Of course we got to spend time in Nashville and go to the Grand Ole Opry. Many thanks to all the breeders that went to the work of opening their farms and showing their cattle. I was able to take away much more from this trip then the first one I went on in Australia three years ago.
Bull sale season is on us and we would encourage everybody to put a deposit down now to reserve a bull for spring delivery. We will accept 12 deposits as we keep a couple of bulls in reserve. Our bull are guaranteed to pass their exam in the spring or we will give you a comparable or better bull from our reserve. In the rare case that a bull is not available, we will happily give the deposit back or you will get first choice on the next years crop if so desired.
we have an excellent crop of heifer calves out of three different sires, $2,600 on a you pick basis or we can put together a package deal with an appropriate bull as we have a wide selection of bulls from five different sires.
I will try and paraphrase what our year was like.

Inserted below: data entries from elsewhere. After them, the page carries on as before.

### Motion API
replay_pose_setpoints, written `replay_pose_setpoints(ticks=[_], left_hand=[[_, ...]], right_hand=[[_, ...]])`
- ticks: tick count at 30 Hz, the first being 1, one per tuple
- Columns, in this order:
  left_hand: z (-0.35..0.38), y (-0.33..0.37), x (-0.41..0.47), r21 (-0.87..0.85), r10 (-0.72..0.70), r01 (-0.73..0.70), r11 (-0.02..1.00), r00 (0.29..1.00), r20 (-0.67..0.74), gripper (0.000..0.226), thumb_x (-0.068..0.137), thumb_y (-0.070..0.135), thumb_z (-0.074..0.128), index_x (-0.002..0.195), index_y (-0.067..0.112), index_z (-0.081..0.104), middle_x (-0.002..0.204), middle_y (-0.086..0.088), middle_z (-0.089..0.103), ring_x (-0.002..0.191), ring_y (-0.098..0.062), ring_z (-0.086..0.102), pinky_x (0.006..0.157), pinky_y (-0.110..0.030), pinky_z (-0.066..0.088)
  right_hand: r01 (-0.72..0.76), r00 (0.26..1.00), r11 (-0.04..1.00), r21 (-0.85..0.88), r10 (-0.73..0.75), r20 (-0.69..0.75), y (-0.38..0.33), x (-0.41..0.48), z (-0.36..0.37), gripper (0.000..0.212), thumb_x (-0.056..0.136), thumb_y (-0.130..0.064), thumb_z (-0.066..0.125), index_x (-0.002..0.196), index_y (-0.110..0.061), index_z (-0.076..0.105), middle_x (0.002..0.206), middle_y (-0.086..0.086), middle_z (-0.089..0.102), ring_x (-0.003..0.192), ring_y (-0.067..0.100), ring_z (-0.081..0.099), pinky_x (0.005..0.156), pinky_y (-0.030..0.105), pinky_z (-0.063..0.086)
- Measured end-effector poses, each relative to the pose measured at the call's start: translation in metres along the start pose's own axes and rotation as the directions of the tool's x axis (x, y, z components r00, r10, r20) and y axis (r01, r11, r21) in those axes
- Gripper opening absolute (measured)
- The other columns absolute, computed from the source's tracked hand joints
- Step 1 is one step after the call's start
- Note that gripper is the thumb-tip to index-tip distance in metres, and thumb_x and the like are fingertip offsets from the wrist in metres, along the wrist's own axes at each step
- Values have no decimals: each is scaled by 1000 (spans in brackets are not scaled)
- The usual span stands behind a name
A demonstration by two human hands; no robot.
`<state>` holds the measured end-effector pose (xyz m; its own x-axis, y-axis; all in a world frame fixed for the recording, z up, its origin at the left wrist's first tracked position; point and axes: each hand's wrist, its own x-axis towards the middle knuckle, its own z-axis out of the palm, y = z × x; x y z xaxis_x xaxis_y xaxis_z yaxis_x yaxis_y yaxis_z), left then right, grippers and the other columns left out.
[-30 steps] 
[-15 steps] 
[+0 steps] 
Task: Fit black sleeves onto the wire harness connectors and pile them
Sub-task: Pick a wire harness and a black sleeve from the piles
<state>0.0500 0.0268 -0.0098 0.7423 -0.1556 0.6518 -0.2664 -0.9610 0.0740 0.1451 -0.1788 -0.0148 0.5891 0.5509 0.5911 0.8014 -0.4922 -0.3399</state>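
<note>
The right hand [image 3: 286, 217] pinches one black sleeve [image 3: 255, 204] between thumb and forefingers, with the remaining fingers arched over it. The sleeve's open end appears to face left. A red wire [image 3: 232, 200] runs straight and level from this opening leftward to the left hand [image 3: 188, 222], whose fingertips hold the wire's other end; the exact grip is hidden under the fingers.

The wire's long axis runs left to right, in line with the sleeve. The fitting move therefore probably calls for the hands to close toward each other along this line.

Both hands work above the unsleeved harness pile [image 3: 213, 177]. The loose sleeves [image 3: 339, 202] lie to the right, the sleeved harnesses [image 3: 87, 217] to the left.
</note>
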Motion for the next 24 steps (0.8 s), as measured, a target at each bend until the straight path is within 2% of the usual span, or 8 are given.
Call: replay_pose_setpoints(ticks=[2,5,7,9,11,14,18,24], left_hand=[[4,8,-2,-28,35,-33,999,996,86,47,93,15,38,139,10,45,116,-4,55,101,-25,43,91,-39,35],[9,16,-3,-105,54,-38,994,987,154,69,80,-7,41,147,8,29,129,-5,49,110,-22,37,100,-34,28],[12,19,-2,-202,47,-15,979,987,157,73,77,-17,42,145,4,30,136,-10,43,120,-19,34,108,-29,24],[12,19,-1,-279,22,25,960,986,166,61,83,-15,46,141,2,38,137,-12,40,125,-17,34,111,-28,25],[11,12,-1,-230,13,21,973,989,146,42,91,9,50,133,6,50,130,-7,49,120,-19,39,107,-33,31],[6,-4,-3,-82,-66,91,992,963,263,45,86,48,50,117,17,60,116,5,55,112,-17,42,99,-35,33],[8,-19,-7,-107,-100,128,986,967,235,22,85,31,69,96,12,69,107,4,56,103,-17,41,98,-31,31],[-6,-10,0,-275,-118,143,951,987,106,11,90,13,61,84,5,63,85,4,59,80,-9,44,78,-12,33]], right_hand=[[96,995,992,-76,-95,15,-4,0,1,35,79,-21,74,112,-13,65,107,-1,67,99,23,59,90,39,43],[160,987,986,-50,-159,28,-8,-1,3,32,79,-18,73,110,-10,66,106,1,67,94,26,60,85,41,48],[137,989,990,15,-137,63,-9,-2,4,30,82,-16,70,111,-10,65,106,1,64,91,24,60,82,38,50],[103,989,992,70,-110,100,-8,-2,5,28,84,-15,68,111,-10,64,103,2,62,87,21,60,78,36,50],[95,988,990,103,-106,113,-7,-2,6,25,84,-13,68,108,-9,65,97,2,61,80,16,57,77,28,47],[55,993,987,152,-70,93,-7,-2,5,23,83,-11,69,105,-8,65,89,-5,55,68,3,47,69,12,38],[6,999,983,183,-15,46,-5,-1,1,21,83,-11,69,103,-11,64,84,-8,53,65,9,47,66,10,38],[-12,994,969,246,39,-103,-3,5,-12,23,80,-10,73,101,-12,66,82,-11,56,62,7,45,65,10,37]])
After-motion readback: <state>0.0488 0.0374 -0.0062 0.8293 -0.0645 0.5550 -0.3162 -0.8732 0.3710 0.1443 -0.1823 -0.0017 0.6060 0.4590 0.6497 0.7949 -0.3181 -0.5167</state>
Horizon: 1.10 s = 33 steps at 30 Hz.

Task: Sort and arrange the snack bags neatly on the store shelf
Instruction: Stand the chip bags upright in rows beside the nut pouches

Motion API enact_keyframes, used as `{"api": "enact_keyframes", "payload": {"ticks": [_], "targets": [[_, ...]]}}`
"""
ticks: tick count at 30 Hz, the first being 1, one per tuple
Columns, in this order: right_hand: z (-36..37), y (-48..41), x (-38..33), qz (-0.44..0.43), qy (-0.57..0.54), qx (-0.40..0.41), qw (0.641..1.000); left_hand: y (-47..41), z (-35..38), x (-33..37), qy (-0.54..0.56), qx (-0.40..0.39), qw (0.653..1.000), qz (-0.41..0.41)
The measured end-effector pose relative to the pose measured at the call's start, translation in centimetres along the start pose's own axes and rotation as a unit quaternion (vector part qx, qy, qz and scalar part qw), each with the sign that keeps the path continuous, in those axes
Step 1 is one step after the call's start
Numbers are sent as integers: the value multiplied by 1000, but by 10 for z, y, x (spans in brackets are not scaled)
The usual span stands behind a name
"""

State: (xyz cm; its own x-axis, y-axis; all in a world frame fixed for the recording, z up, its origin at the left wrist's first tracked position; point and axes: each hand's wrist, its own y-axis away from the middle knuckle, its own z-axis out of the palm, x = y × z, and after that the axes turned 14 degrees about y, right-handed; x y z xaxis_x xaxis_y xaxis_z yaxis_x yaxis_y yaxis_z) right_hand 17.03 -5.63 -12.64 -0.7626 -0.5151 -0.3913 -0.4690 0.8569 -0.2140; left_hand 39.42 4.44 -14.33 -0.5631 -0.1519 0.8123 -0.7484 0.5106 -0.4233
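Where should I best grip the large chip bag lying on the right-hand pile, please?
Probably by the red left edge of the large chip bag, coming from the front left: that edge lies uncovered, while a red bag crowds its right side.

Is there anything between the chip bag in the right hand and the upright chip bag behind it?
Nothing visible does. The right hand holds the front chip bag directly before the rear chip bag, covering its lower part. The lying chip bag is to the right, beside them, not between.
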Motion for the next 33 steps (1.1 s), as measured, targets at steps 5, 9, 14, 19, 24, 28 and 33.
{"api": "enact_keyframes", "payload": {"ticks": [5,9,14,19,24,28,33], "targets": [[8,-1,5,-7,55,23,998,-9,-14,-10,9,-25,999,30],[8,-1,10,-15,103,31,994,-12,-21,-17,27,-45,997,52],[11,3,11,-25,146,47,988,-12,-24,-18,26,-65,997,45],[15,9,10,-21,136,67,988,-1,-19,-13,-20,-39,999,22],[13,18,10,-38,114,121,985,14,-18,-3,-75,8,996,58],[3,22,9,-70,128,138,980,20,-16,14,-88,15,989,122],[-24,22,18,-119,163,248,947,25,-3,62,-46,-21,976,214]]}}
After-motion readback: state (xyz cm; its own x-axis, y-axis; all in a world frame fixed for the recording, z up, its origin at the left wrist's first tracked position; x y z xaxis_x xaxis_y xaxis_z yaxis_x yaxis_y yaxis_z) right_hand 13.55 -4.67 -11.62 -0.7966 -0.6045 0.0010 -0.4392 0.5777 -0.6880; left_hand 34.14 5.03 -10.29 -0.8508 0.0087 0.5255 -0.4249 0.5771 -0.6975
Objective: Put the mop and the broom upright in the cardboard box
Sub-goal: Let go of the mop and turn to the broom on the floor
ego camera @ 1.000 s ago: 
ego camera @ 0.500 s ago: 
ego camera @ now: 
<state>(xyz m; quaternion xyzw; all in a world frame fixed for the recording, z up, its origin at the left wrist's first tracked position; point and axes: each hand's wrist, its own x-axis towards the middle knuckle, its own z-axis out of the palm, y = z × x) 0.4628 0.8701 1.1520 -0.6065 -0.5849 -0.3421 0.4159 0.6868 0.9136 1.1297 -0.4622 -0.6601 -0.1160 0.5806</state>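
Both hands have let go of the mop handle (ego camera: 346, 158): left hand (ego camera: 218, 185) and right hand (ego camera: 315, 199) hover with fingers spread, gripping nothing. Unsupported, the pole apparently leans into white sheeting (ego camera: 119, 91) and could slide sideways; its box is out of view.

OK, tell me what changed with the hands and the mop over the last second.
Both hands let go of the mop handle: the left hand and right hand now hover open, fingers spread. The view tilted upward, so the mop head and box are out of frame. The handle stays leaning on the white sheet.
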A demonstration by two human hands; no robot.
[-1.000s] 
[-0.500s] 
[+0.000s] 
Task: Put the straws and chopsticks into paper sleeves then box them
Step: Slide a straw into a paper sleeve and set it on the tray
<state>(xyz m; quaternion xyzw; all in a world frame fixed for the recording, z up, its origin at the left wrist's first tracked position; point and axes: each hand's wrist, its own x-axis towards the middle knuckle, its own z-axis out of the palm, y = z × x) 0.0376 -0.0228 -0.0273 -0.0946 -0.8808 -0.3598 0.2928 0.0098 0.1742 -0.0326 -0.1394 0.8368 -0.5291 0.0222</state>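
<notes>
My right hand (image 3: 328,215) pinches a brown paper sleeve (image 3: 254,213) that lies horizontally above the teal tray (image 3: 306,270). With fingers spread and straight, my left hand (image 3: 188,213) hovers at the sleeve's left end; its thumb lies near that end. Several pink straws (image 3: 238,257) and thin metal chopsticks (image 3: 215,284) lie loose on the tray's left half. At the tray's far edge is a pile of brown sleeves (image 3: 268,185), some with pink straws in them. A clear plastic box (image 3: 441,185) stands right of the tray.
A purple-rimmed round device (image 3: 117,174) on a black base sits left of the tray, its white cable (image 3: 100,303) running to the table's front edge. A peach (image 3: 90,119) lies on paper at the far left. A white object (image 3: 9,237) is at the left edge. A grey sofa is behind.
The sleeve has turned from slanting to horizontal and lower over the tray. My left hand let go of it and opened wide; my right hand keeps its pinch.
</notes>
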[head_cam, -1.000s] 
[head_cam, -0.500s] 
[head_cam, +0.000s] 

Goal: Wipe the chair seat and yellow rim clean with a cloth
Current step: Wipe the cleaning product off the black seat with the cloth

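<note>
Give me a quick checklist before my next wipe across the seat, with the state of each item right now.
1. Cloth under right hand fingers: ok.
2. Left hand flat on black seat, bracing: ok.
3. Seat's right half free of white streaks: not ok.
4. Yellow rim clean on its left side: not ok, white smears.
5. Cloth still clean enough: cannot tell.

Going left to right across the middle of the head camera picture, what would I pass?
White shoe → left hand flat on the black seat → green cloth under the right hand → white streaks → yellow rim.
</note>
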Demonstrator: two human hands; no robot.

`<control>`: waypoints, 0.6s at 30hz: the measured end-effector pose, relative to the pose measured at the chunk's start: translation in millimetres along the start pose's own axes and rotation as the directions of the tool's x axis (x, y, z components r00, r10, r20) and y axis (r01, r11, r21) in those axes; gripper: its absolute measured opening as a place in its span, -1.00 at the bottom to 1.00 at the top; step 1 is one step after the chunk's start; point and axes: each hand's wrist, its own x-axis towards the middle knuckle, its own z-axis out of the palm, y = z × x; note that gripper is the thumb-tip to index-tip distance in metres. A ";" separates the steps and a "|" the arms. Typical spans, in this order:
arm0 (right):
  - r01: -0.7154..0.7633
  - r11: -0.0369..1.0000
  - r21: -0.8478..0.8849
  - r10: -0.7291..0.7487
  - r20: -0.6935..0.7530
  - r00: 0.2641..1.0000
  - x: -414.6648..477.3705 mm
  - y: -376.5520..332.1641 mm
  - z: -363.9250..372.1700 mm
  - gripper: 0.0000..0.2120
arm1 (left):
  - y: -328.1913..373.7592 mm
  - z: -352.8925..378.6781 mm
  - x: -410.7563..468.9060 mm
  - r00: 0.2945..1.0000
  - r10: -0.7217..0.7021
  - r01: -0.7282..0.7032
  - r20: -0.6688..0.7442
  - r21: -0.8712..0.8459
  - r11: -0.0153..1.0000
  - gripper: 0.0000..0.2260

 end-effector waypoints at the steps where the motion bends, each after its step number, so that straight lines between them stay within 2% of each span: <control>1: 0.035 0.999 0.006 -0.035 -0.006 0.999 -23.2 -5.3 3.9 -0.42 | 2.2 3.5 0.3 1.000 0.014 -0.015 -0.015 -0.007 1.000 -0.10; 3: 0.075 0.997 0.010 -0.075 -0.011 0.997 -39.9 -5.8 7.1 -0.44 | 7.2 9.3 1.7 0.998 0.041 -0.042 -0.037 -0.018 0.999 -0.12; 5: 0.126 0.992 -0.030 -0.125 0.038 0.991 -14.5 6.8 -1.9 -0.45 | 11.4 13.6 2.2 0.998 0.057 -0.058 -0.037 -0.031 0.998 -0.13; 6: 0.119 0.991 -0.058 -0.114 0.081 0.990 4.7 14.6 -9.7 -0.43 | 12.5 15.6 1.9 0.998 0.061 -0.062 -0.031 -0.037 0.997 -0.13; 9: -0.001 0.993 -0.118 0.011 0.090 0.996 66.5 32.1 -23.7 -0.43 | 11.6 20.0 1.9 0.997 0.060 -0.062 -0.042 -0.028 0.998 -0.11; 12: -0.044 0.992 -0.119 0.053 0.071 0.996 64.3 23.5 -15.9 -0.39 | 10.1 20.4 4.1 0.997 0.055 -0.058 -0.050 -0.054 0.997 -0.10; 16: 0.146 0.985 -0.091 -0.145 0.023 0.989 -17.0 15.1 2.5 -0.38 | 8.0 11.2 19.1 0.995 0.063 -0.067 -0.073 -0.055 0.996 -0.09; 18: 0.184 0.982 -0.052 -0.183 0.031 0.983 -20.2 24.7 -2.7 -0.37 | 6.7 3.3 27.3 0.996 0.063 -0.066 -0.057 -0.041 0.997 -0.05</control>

The drought of 2015 carried through the winter with no snow to speak of ! Never got the snow blower out once to clear the roads or the feed yards. The down side of this drought was it carried through to May when we had fires, forest fires all around the property, spent quite a few hours with the big tractor and breaking disk laying down fire guards, most held and we stopped the largest fires a mile and a half from the main yard.
Coming at us
Well then we had rain (good for the fires), it was the 40 days and 40 nights of rain so guess what, floods! The rain stopped and the fields became passable for equipment and we had our best hay crop in over four years, and then came the grass hoppers (locusts), so we were waiting for the frogs.
Enough of that. great calf crop with mostly heifers, with a 70 pound birth weight average. A set of twins this year, our first. The calves and cows did better then ever this year even though most of the pastures were covered with running water till mid July.
Weaned the calves in October with the bull calves averaging 597 pounds while the heifer calves averaged 539 pounds. Up substantially from 570 and 514 from 2015, have to attribute this to a drought last year and a flood this year. Set up for the winter and who knows what next year will bring, keep you posted.